Brasileiro pode se tornar o homem mais rico do mundo, com R$ 185 bi

Inventor da Bina briga há 14 anos pelo dinheiro de sua patente, que nunca chegou até ele


Hoje em dia, é comum ver na tela do seu smartphone quem está chamando. Mas no passado não era assim. Pelo menos até a invenção da Bina, aparelho que prometia detectar o número que estava fazendo a ligação para a sua casa. O aparelho foi inventado por Nélio José Nicolai, mineiro de 71 anos, que inclusive registrou as patentes do dispositivo. Só que desde então, ele sofreu diversos golpes de parceiros e sócios e acabou ficando sem ver a cor do dinheiro. Hoje, 20 anos depois, ele ainda briga na justiça. E o valor da indenização é estimado em R$ 185 bi, tornando-o com folga o homem mais rico do mundo (a matéria completa pode ser lida na revista Galileu).
Esse dinheiro pode parecer um exagero, mas não é. O advogado de Nélio fez as contas usando uma taxa de 20% de royalties e chegou no resultado de R$ 113 bi. Usando juros e correção monetária, o valor alcança os R$ 185 bi. Com essa fortuna, o brasileiro teria R$ 40 bi a mais que o atual homem mais rico do mundo, Carlos Slim Helu, que aliás, é dono da Claro, um dos alvos das ações de Nélio.
Até agora, o único processo vencido foi contra a Americel, subsidiária da Claro. O valor de indenização ficou em 550 milhões. O inventor da Bina ainda processa 40 companhias e essa é uma das menores da lista.

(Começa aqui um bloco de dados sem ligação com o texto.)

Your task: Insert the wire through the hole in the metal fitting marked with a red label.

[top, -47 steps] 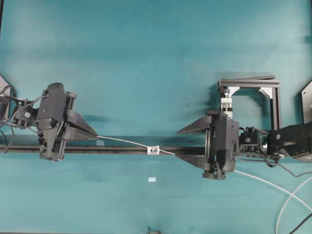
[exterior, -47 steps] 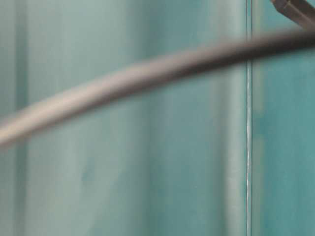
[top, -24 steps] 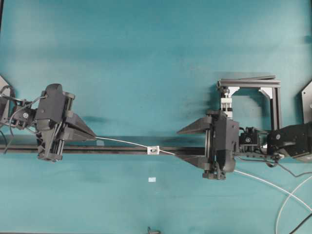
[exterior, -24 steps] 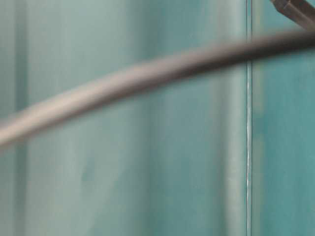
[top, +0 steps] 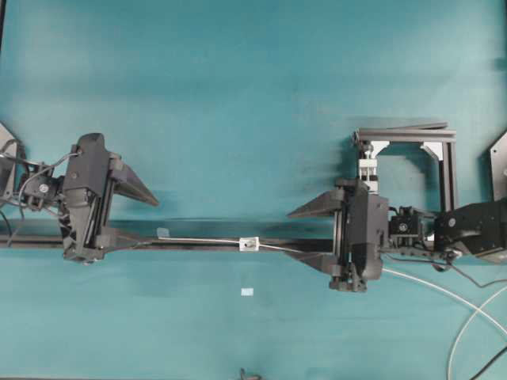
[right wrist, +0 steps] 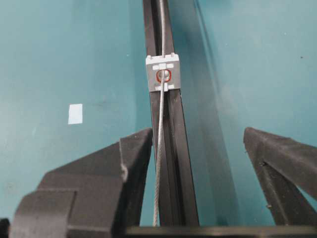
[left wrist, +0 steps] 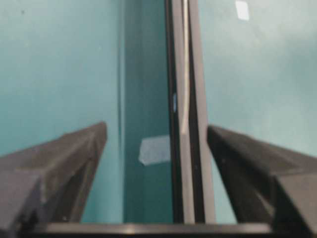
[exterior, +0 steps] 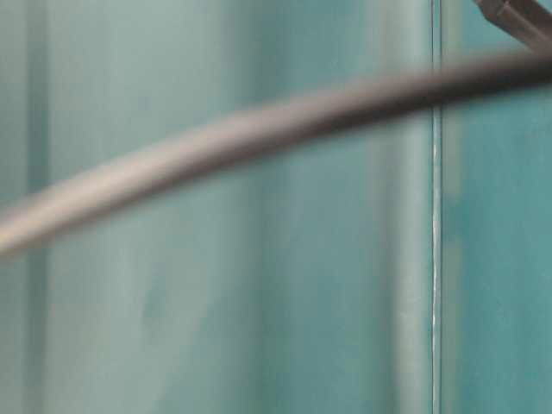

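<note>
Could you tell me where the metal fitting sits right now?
Overhead, the metal fitting sits mid-rail on the black rail, between both arms, wire running through it.

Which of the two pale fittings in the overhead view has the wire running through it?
The metal fitting on the black rail; the wire passes through it. The white clamp block sits in the corner frame.

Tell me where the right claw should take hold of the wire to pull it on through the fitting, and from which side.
Grip the wire on the bare stretch just past the metal fitting, coming straight down with the open right claw straddling the black rail. The wire lies along the rail there, so closing across it should probably catch it.
</note>
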Motion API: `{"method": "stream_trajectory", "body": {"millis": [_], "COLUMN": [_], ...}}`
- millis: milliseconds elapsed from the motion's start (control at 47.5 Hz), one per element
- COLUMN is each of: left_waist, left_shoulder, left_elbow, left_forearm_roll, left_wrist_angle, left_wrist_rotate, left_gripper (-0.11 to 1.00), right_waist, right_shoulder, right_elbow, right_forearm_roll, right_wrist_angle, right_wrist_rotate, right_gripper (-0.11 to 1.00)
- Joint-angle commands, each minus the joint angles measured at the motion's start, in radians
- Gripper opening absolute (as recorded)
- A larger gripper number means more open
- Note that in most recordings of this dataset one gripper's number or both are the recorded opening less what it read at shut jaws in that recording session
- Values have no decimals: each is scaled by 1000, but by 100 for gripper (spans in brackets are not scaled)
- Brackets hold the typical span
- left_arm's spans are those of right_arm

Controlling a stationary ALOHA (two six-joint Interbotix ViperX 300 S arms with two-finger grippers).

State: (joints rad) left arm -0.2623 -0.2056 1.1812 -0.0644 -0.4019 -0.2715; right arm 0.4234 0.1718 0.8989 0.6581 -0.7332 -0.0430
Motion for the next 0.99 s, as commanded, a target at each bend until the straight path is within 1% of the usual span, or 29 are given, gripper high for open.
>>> {"method": "stream_trajectory", "body": {"millis": [0,63,105,232,464,653,780,969], "left_waist": [2,8,14,32,71,91,114,138], "left_shoulder": [-15,-14,-15,-18,-41,-66,-77,-78], "left_elbow": [-8,-9,-11,-12,-12,-6,-8,-17], "left_forearm_roll": [3,3,3,3,5,6,9,9], "left_wrist_angle": [-3,-5,-6,-9,-17,-23,-23,-26], "left_wrist_rotate": [5,6,8,15,54,71,94,130], "left_gripper": [60,79,86,86,86,86,86,86], "right_waist": [0,0,0,0,-11,-25,-38,-49], "right_shoulder": [-32,-40,-49,-83,-143,-161,-163,-166], "right_elbow": [-9,-5,0,25,78,101,110,110], "right_forearm_roll": [-2,-2,-2,-2,-2,-2,-2,-2], "right_wrist_angle": [-8,-8,-6,-12,-31,-35,-35,-37], "right_wrist_rotate": [2,0,-3,-8,-9,-11,-12,-51], "right_gripper": [83,83,83,83,83,83,83,83]}}
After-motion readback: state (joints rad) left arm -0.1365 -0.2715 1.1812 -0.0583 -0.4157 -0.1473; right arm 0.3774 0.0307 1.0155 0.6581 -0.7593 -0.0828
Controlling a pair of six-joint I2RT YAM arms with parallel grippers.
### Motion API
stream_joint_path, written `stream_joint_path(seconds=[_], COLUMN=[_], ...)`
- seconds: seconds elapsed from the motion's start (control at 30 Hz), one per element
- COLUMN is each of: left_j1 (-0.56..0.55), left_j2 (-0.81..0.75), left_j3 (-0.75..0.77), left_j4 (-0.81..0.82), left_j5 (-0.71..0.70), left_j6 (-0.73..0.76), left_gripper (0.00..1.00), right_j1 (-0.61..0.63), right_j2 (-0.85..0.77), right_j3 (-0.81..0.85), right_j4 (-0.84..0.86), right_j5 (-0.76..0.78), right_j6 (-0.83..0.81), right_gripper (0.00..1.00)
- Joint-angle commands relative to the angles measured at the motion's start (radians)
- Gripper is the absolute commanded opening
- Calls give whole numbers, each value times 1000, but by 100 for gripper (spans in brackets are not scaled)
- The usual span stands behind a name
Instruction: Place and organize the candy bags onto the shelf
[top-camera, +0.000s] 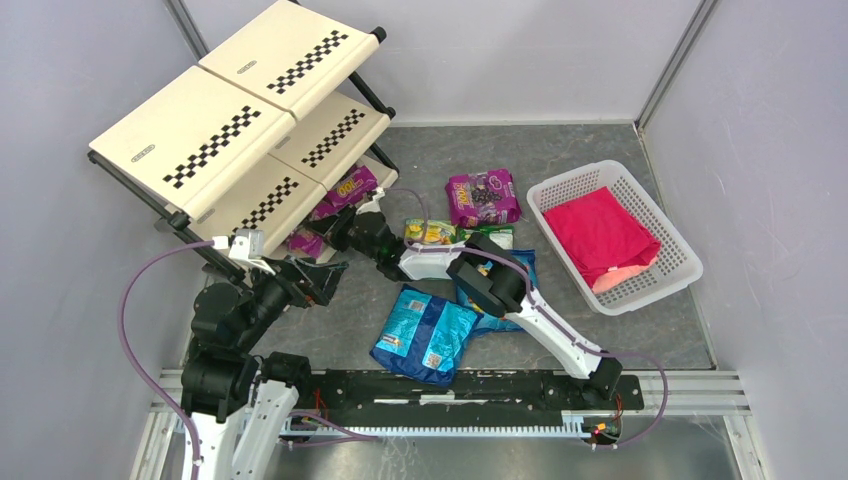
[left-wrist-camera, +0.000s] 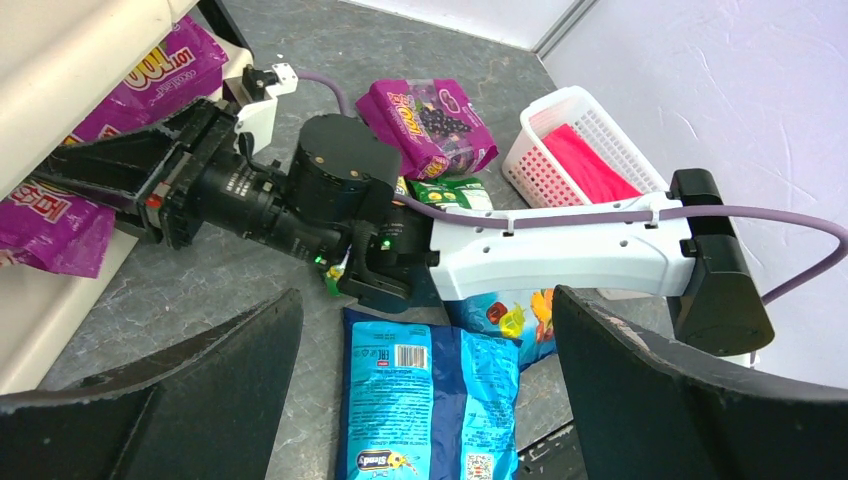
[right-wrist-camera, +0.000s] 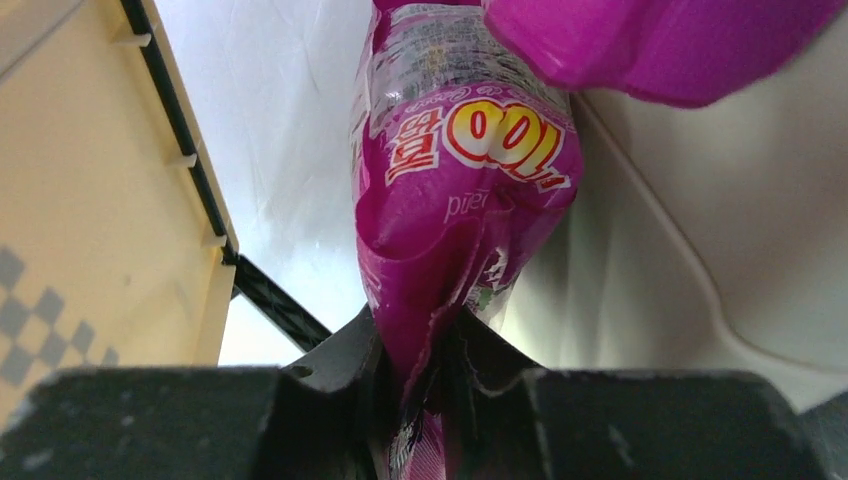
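The right tool (right-wrist-camera: 424, 372) is clamped tight on the crimped edge of a magenta grape bag (right-wrist-camera: 470, 170), which stands up from its fingers against the cream wall of the shelf (top-camera: 195, 135). In the top view this bag sits left of centre, tucked under the shelf's lower panels. A second magenta bag (top-camera: 305, 243) lies on the bottom tier just beside it. The left tool (top-camera: 320, 280) gapes wide and grips nothing, low at the shelf's foot and pointing toward the right arm. The other bags are spread on the grey counter (top-camera: 600, 150): a blue bag (top-camera: 425, 335) at lower centre, a green-yellow bag (top-camera: 430, 232) and a third magenta bag (top-camera: 483, 197) near the middle. At right, a white basket (top-camera: 680, 240) holds a red cloth (top-camera: 600, 235).
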Motion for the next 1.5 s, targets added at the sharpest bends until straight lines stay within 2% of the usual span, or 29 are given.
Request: stream_joint_path(seconds=[0.0, 0.17, 0.37, 0.63, 0.9, 1.07, 1.23, 1.33, 1.47], left_j1=[-4, -6, -8, -6, -6, -6, -6, -6, -6], left_j2=[5, 27, 35, 44, 45, 45, 48, 51, 53], left_j3=[9, 10, 11, 10, 10, 9, 9, 9, 8], left_j4=[16, 13, 12, 13, 13, 12, 13, 13, 12], left_j5=[-20, -28, -26, -31, -32, -30, -28, -29, -28], left_j6=[28, 26, 26, 25, 24, 24, 25, 24, 23], left_gripper=[100, 100, 100, 100, 100, 100, 100, 100, 100], right_j1=[11, 11, 3, -33, -26, 14, 13, 1, -8], right_j2=[28, 27, 44, 62, 34, -1, 40, 58, 31], right_j3=[129, 102, 136, 103, 123, 109, 173, 176, 149], right_j4=[-24, -51, -84, -72, -92, -118, -141, -131, -147], right_j5=[122, 221, 259, 213, 159, 187, 223, 218, 159], right_j6=[12, 24, -22, -7, -91, -133, -147, -154, -179], right_gripper=[15, 16, 16, 17, 17, 20, 22, 26, 44])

Por que o dinheiro não chega nunca?

Mas qual é o problema? Por que Nélio não consegue nunca esse dinheiro? É porque existem diversas regras de patentes e os advogados de defesa alegam que Nélio não patenteou corretamente o produto. Outros dizem ainda que hoje em dia os smartphones compartilham informações, sendo desnecessário um aparelho como a bina dentro deles. Para piorar, no Brasil as patentes possuem validade de 20 anos e a de Nélio vence agora, em 2012.
Mesmo se perder a patente, os pagamentos são retroativos, ou seja, independente de quando o resultado sair, ele poderá receber o dinheiro. Mas algumas empresas dizem que seria um valor tão alto que estão apelando para a Anatel, pedindo intervenção em defesa do setor. Elas alegam que o consumidor será "privado do serviço e certamente onerado com o repasse de eventuais custos incorridos pelas operadoras".
A ação mais controversa de Nicolai é contra a Ericsson, que utilizou a mesma tecnologia e pediu a anulação da patente do brasileiro. E conseguiu, por alguns momentos, com o próprio Instituto Nacional de Propriedade Industrial.

E como Nélio se sustenta até o resultado sair?

Enquanto o dinheiro não entra, como Nicolai sobrevive? Ele disse que já foi obrigado a vender 3 apartamentos para pagar os honorários de seus advogados e que não trabalha desde que foi demitido da Telebrasília, há 30 anos. Nenhum de seus 4 filhos trabalha, esperando a indenização. Então, quando se vê sem saída, ele vende cotas de 1% da indenização. Já vendeu 15 e a última foi negociada por R$ 100 mil. Apesar disso, ele diz que está com o nome sujo por conta de uma dívida no cartão de crédito. Nélio diz que há 10 anos ele imagina todo dia que o resultado da justiça vai sair no mês seguinte.